From bfd42993d2bf9ba88ffd26815565a321eec12440 Mon Sep 17 00:00:00 2001
From: Amit Kapila <akapila@postgresql.org>
Date: Thu, 12 Mar 2020 17:00:05 +0530
Subject: [PATCH] Allow relation extension and page locks to conflict among
 parallel group members.

---
 src/backend/storage/lmgr/README     | 60 ++++++++++++++++++++-----------------
 src/backend/storage/lmgr/deadlock.c |  9 ++++++
 src/backend/storage/lmgr/lock.c     | 12 ++++++++
 src/backend/storage/lmgr/proc.c     |  8 ++++-
 src/include/storage/lock.h          |  1 +
 5 files changed, 62 insertions(+), 28 deletions(-)
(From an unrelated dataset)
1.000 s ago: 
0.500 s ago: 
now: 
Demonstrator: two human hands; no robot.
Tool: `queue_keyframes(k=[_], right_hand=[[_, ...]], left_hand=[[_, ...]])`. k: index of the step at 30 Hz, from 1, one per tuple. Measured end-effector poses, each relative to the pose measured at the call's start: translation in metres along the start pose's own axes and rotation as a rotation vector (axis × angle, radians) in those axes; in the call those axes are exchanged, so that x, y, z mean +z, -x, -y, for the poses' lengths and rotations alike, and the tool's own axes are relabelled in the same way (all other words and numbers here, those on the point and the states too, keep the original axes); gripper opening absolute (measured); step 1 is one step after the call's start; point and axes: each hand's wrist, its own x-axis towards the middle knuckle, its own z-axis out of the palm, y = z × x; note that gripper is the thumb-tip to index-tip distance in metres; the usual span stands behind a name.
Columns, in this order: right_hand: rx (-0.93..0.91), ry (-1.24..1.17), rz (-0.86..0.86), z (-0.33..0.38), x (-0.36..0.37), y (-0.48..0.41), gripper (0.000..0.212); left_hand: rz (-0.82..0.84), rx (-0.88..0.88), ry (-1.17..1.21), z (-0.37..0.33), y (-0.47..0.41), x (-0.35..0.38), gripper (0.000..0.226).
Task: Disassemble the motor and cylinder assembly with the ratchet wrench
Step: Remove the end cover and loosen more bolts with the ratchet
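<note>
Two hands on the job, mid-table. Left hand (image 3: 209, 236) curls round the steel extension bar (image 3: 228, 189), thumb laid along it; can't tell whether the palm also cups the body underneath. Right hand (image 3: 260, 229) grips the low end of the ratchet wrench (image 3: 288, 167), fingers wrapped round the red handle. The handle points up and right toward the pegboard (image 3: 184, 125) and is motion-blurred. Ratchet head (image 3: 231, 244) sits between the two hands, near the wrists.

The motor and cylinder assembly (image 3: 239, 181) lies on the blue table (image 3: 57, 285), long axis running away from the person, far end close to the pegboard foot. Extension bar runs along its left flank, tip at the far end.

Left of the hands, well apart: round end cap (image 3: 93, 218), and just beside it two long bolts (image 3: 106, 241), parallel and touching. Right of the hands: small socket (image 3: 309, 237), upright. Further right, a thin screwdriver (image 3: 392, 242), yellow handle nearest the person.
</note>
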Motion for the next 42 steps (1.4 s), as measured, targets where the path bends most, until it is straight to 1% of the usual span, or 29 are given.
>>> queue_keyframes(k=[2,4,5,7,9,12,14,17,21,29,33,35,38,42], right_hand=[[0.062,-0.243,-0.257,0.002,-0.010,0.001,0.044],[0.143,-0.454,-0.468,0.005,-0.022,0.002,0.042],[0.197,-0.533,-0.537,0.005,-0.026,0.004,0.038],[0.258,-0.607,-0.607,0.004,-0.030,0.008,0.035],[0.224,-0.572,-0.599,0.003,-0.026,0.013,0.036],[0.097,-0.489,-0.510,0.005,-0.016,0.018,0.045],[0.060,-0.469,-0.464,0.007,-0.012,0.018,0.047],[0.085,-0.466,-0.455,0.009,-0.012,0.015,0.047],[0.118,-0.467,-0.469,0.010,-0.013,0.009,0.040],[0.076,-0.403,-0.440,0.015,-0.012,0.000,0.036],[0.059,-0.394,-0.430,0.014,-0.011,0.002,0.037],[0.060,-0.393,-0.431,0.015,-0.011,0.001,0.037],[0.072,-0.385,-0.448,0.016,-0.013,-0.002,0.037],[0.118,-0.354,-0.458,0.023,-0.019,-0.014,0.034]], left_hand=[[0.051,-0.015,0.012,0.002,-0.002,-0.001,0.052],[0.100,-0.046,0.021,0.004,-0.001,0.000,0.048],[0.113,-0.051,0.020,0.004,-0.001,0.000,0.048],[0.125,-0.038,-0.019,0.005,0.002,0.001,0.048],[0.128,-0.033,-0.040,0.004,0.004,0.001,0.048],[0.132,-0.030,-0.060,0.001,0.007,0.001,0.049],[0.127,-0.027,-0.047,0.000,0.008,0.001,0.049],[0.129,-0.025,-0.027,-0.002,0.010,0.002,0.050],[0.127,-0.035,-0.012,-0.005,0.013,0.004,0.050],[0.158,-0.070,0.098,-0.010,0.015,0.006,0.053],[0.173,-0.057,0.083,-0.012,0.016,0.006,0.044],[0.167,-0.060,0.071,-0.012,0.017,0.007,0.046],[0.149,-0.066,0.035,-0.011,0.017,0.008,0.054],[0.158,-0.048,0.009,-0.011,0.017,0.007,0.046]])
diff --git a/src/backend/storage/lmgr/README b/src/backend/storage/lmgr/README
index 56b0a12..13eb1cc 100644
--- a/src/backend/storage/lmgr/README
+++ b/src/backend/storage/lmgr/README
@@ -597,21 +597,22 @@ deadlock detection algorithm very much, but it makes the bookkeeping more
 complicated.
 
 We choose to regard locks held by processes in the same parallel group as
-non-conflicting.  This means that two processes in a parallel group can hold a
-self-exclusive lock on the same relation at the same time, or one process can
-acquire an AccessShareLock while the other already holds AccessExclusiveLock.
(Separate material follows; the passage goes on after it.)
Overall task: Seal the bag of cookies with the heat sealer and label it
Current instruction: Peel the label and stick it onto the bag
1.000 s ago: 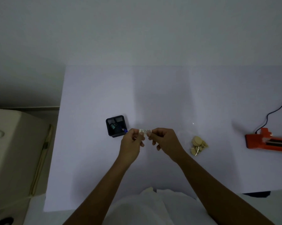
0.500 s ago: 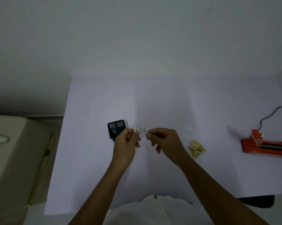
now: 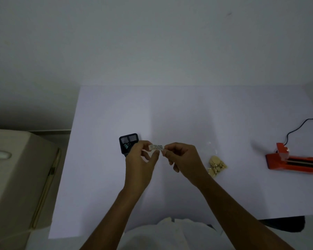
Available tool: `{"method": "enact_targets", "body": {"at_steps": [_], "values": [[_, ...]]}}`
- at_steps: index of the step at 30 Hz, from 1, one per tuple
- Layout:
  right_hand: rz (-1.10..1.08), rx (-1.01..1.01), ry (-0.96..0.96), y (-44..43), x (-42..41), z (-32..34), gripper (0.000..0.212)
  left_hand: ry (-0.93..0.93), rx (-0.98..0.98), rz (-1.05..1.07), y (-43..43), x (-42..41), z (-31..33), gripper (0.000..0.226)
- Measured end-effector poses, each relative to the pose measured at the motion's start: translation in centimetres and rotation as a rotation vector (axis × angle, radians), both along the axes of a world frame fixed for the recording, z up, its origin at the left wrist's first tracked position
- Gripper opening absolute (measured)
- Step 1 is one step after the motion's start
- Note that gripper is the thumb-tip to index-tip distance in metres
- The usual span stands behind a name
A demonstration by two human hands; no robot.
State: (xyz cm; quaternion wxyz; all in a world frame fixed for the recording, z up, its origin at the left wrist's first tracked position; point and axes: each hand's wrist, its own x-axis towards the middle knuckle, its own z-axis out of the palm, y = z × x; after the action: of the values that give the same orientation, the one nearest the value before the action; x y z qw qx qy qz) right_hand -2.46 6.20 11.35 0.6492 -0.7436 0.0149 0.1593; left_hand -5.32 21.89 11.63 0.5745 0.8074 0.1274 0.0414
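It is dim in here, with a flat bluish-grey light lying evenly over the table (image 3: pixel 179 112). Shadows on the table are faint and soft-edged (nothing hard anywhere). Left of the table the room sinks darker. Lines bend slightly near the table's corners, and the print on the label (image 3: pixel 156 147) held above the table is blurred.

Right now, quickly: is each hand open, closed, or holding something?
Left hand: closed, pinching the left end of the label.
Right hand: closed, pinching the right end of the same label.
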Motion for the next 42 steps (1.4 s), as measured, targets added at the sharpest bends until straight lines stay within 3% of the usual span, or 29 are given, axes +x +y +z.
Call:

-This might seem dangerous and could be in some cases (more on that below), but
-if we didn't do this then parallel query would be extremely prone to
-self-deadlock.  For example, a parallel query against a relation on which the
-leader already had AccessExclusiveLock would hang, because the workers would
-try to lock the same relation and be blocked by the leader; yet the leader
-can't finish until it receives completion indications from all workers.  An
-undetected deadlock results.  This is far from the only scenario where such a
-problem happens.  The same thing will occur if the leader holds only
-AccessShareLock, the worker seeks AccessShareLock, but between the time the
-leader attempts to acquire the lock and the time the worker attempts to
-acquire it, some other process queues up waiting for an AccessExclusiveLock.
-In this case, too, an indefinite hang results.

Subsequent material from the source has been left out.